Last night police brought in this f^%ktard dude for clearance. They arrested him for a DUI and brought him to jail, and he somehow cut his finger on something while at jail. The intake nurse at jail said "send him to the ED for medical clearance for his finger."

He comes in yelling "i don't consent to medical care! I don't consent to being arrested. These cops arrested me unlawfully! His name is blah blah!!!! I don't consent to anybody examining me!!!" Yelling at the top of his lungs. (as a side note I was talking to another patient at the time, and he said "I don't know how you do this job at 2:00 AM")

When I see him he's being a total a-hole. However...he makes great eye contact. He is actually somewhat redirectable based on my questioning. There is no e/o head trauma. Pupils are mid. I do manage to look at his finger and it's a tiny cut that would do just fine with a bandaid. So the question is...

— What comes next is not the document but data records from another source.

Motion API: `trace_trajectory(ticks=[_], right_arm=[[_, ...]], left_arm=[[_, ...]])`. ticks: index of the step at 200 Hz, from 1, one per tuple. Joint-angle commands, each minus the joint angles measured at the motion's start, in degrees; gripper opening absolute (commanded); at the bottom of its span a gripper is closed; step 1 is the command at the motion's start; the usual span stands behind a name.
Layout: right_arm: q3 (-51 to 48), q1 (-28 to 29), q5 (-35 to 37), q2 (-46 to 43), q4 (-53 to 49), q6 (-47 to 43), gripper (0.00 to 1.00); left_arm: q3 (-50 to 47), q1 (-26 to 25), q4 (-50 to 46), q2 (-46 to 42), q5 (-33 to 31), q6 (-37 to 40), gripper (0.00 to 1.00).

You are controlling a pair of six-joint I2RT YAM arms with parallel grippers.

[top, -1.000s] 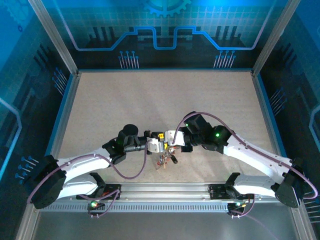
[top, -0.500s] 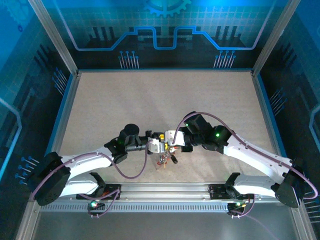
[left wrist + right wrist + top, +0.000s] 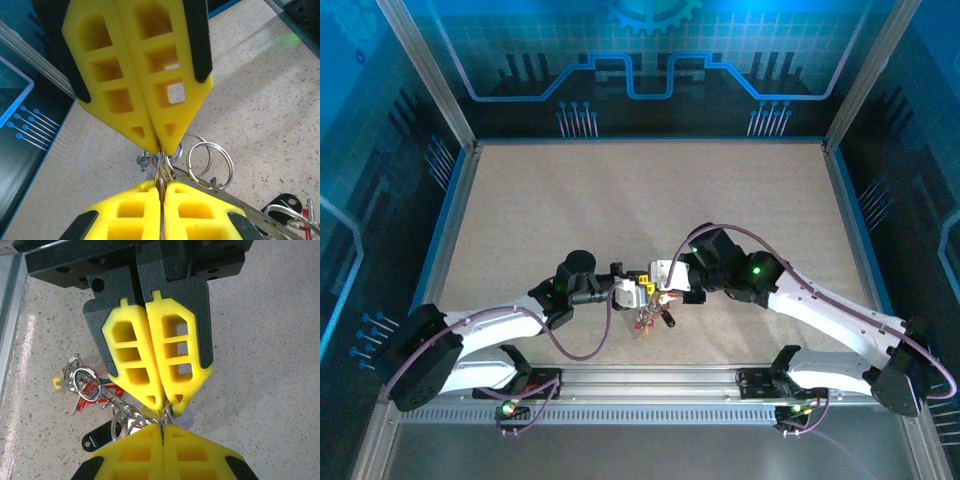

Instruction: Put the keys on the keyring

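**Item:** keyring [image 3: 165, 169] w/ keys [image 3: 102, 390].

**Loc.:** pinched between the two claws, near-centre of the speckled table [image 3: 620, 200], just ahead of the arm bases. The bunch hangs below the pinch point. Can't tell if it touches the table.

**Descr.:** not one band but several thin silver wire split rings linked together, diff. sizes. The largest loop stands free to one side in the left wrist view. Keys are small, w/ flat metal blades: red head, yellow head [image 3: 57, 382], pale grey-purple head [image 3: 186, 417]. Also a black tab [image 3: 100, 437] w/ a small hole.

**Claws:**
- left gripper [image 3: 638, 291]: yellow fingers pressed together, tips nipping wire loops of the keyring.
- right gripper [image 3: 658, 290]: likewise closed, tips on the loops from the opp. side. The two sets of tips sit nose to nose, almost touching.

**Obscured:**
- Which loop each claw has is unclear, as the wires vanish into the finger seams.
- Key count unclear, since the blades overlap.
- From overhead the bunch is a small reddish tangle, no detail.
- A black head and a red bit are cut off at the corner of the left wrist view.
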Motion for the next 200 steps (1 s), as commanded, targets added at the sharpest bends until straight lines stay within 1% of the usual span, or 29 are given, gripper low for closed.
trace_trajectory(ticks=[1,20,28,48,97,171,200], right_arm=[[-0.3,0.5,0.7,-0.9,2.2,1.7,0.0],[-0.6,-0.2,0.7,-1.7,2.4,2.3,0.0],[-0.8,-0.5,0.7,-1.9,2.4,2.5,0.0],[-0.9,-1.0,0.2,-2.0,2.4,2.9,0.0],[-0.8,-1.5,0.7,-1.5,2.5,3.8,0.0],[-1.7,-2.7,1.8,-1.6,5.1,8.2,0.0],[-2.2,-2.9,1.5,-1.7,6.1,9.5,0.0]], left_arm=[[-0.3,-0.4,8.7,-0.4,0.3,0.1,0.05],[-1.5,-0.3,10.6,-0.1,-2.9,-0.1,0.03],[-2.2,-0.4,11.9,0.3,-3.7,-0.2,0.0],[-3.4,-0.2,14.2,1.1,-5.3,-0.7,0.0],[-4.8,-0.3,16.1,1.6,-8.3,-2.2,0.0],[-6.9,-0.3,14.7,1.8,-10.3,-1.9,0.0],[-8.1,-0.3,16.2,3.1,-11.1,-2.2,0.0]])
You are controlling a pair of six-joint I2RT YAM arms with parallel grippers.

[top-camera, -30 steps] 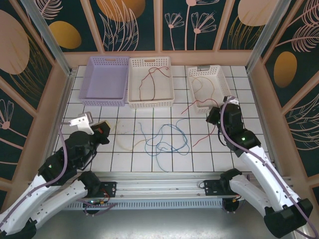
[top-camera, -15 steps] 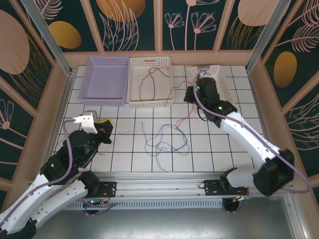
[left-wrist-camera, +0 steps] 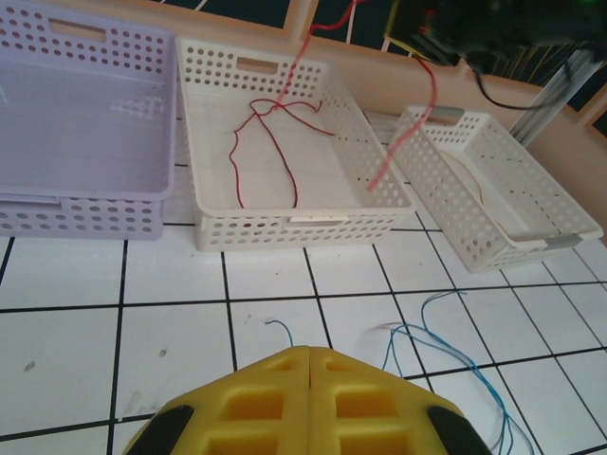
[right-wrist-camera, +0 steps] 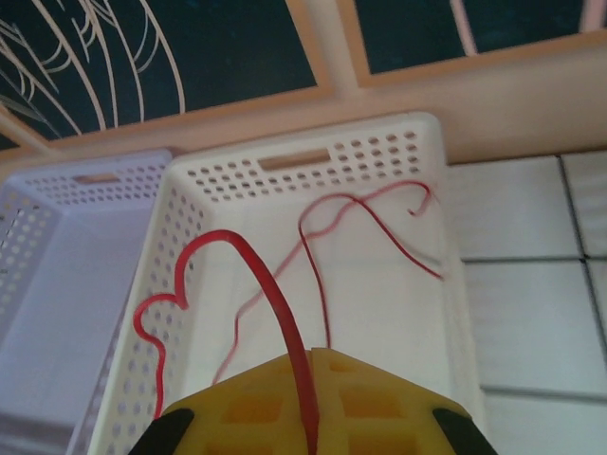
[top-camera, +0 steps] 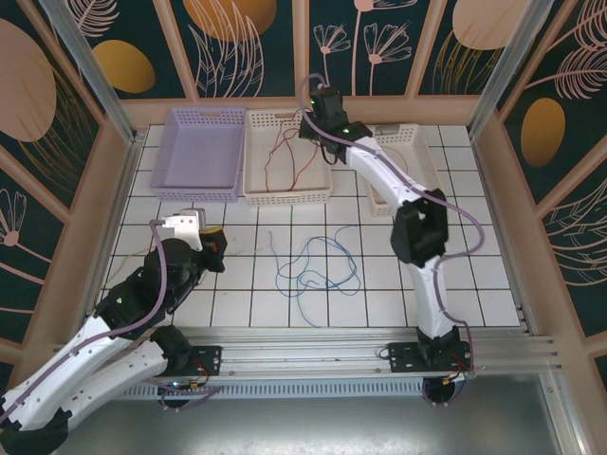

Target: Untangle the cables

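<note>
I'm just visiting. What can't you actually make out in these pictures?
- Top view: the right arm covers much of the right white basket, so its contents are unclear.
- Top view: the blue cable tangle is too thin to count its strands.
- Right wrist view: the red cable runs into the shut right gripper, and the bottom edge cuts off its lower end.
</note>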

Can this guy, in this state (presumably intoxicated), legally refuse medical care? He doesn't want medical care. In my judgement he didn't need anything more than an MSE for his finger.

(after I looked at the finger the RN put a bandaid on him and I immediately remanded him to police, for what it's worth)
Have the guy wash his finger in the sink and get him the hell out of there. So, he refuses a tetanus shot, bfd.
Next patient.
 
I ran into this a few months ago and also didn't know what to do. Guy threw himself off jail bed, comes in with big scalp lac and hematoma. Needed a CT and lac repair, but wasn't concussed or altered. He refused care, but his lac was so big it was obvious it wasn't going to do well being left open. Cops refused to take him back in that condition, wanted me to put him out and fix it.

Obviously, I didn't do that, and luckily I was able to convince him to consent after some persuasion and warnings of what could happen if he left it. I'm not sure what I would have done if he was persistent. I guess I would have discharged him AMA from my care and told the cops that they have the option of taking him in like that or letting him walk...

Such a hard situation. I don't know if there is a simple answer to any of this stuff. Yours was potentially much more devastating and difficult than mine.
 
Lacerations are very rarely emergencies. We repair them for cosmesis.
Tendon lacs, cuts that go into body cavities, those can be emergencies.

The jail can refuse to take them back, but they can't make them stay at your ER.